* About this task:
Go through the following listing and count each line that contains the string "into"; the answer is that number alone.

* The records:
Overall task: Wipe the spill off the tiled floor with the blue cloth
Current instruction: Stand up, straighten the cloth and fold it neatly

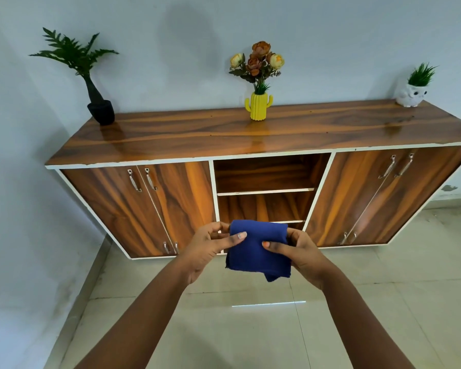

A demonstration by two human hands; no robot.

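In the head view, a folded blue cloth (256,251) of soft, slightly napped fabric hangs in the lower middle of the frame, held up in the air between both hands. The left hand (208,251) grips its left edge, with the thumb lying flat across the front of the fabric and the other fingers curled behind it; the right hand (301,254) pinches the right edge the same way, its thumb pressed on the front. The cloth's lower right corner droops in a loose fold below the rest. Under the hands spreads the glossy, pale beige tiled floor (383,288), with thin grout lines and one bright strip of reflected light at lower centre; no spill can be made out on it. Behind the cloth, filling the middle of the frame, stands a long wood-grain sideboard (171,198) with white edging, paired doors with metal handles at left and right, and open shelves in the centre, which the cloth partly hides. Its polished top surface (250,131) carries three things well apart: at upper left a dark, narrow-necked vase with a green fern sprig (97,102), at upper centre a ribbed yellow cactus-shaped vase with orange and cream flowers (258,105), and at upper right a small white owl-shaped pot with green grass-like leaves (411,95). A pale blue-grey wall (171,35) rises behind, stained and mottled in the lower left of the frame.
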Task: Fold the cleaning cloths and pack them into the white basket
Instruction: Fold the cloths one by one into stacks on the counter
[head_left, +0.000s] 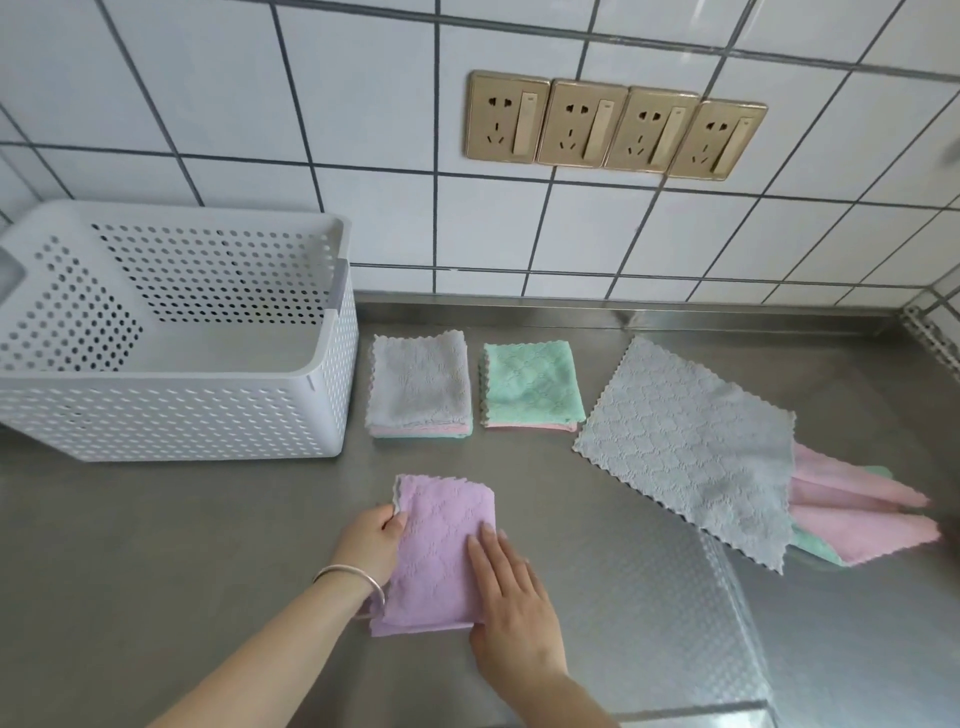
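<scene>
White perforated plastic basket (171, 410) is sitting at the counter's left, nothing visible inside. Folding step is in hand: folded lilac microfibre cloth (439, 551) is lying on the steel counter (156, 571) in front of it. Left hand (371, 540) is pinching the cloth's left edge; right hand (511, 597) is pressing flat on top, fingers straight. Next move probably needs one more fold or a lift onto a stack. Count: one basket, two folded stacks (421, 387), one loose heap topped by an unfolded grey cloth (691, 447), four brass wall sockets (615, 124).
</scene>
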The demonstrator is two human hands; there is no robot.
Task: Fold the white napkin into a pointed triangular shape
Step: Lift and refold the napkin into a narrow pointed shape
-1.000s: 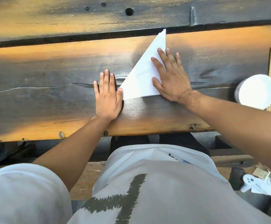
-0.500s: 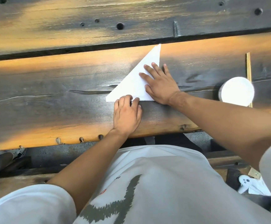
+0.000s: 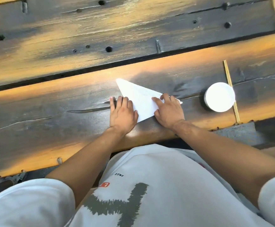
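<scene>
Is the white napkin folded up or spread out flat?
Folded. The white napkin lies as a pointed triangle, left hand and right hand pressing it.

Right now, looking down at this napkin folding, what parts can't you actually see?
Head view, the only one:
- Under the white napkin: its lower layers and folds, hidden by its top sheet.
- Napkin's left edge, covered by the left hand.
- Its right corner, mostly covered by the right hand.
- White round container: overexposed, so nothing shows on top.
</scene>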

* Solved problem:
4